Section 4.2, line 223 vs line 231 vs last line of table 4: There is some confusion about the actual number of data samples used in the end. First it says 1236. Then it says that 1127 samples were retained after coordinate transformation. Is this only because the others fell outside the area in the figure, but they are still in the analysis? Or were they discarded from analysis as well? And then on the last line in the table (Temperature) it says that 100% of the data was 1205 samples. So how many was it really?

Figure 4: The ellipse is still not centered around the mean of accident positions. Since the ellipse it calculated as the spread around the mean value (see line 135 in your paper where "a" and "b" are defined relative the center), it should also be visualized centered at this position.
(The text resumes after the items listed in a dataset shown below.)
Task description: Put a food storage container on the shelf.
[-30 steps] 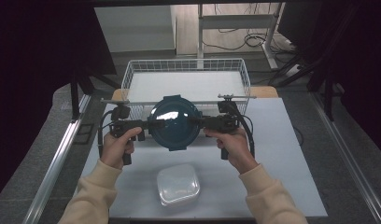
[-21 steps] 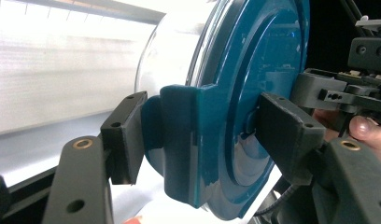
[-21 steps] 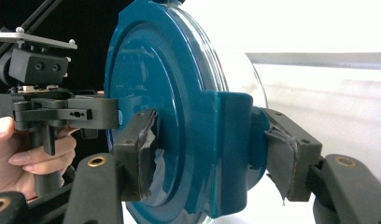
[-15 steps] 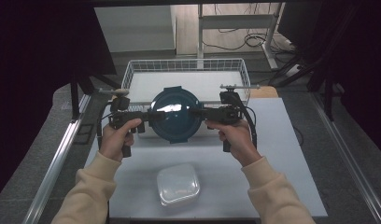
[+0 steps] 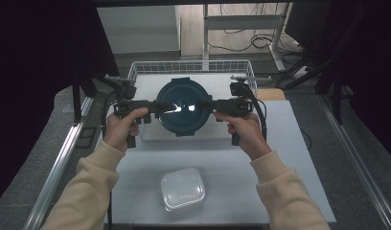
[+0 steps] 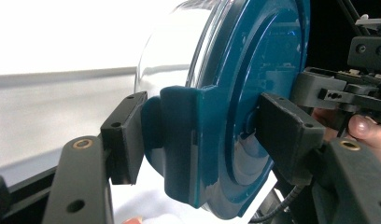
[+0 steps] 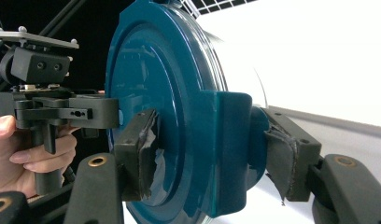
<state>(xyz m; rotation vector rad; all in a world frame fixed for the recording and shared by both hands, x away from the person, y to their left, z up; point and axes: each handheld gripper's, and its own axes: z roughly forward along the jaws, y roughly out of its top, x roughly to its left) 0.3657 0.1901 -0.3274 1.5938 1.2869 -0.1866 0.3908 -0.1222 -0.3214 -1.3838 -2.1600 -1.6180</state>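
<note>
White tabletop [image 5: 289, 158], wire basket [image 5: 191, 67] along its far edge. Round container with a teal lid [image 5: 184, 106] is held in the air over the basket's near edge, lid facing up at the high camera, level between the two grippers.

Left gripper [image 5: 157, 106] clamps the lid's left latch tab; in the left gripper view its jaws sit closed on either side of the teal tab [image 6: 186, 140], clear bowl body [image 6: 172, 46] behind.

Right gripper [image 5: 209, 104] clamps the opposite tab [image 7: 228, 149], jaws pinched on it, worn padding on both fingers [image 7: 144, 149].

Small clear lidded box [image 5: 182, 188] sits near the tabletop's near edge, well apart from the container.
</note>
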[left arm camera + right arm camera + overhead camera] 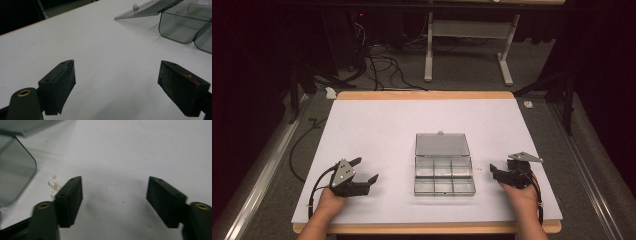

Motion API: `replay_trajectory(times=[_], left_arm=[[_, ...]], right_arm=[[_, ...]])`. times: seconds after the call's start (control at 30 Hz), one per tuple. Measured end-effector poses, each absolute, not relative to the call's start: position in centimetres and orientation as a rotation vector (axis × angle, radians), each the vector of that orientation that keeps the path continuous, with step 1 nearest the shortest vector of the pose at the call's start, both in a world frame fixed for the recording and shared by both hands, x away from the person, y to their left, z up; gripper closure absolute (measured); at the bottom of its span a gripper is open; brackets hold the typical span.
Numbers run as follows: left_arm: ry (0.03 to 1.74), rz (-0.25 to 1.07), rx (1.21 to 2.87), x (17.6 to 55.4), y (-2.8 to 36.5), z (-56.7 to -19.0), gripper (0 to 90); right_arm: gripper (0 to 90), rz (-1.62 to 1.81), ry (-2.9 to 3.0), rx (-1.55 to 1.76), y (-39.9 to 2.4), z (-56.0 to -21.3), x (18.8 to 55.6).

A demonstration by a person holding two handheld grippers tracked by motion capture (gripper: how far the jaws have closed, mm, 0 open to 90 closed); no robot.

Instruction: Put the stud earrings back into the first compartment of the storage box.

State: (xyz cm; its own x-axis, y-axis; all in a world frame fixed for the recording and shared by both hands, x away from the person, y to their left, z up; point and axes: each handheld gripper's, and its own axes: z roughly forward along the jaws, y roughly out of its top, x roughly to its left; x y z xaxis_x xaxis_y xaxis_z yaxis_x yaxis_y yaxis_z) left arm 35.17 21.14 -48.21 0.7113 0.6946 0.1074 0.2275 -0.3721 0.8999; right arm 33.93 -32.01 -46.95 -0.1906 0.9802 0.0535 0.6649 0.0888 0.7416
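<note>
A clear plastic compartment box (444,175) lies open at the middle of the white table, its lid (441,144) folded flat behind it. In the left gripper view the box (186,27) is at the top right, and in the right gripper view its corner (15,172) is at the left. Some tiny metal parts (53,185) lie on the table just right of the box, close beside the right gripper's left jaw; in the high view they show as specks (479,168). My left gripper (365,170) rests left of the box, open and empty. My right gripper (498,171) rests right of it, open with bare table between its jaws.
The white table top (377,125) has a wooden edge at front and back. Behind it on the dark floor stand a metal frame (469,35) and loose cables (382,65). A rail (267,165) runs along the left side.
</note>
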Motion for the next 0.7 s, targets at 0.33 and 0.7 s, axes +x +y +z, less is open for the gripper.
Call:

You can almost see in figure 4 that you have plenty of accidents below the ellipse but none above. Centering it at the mean will make it cover the accidents better, with a balance of a few above and a few below.

Section 6: Thank you for clarifying the used protocol with training and cross validation to me. You could well have described what you explained to me also in the paper (optional though). It still would have been nice to see the results both on the test set and the training set (also optional).

However, there is a confusing claim in line 380:
"All fatal accidents in the *training set* are predicted correctly"
Regardless of whether you add more details on the testing protocol, you must make very clear early in this passage that the results are on the *test* set. This line is probably a typo. If not, you *must* present separately the results on both the test and training sets.

(Table 10: By trimming the texts and playing with line breaks you can probably make the table less wide in the page. Just to make it look better.)

Section 7, line 442: "It shows a have significant", remove the superfluous "have".

 

 

Author Response

Please see the attachment.

Author Response File: Author Response.pdf

Round 3

Reviewer 1 Report

Thanks for the explanations and clarifications. I have no more comments.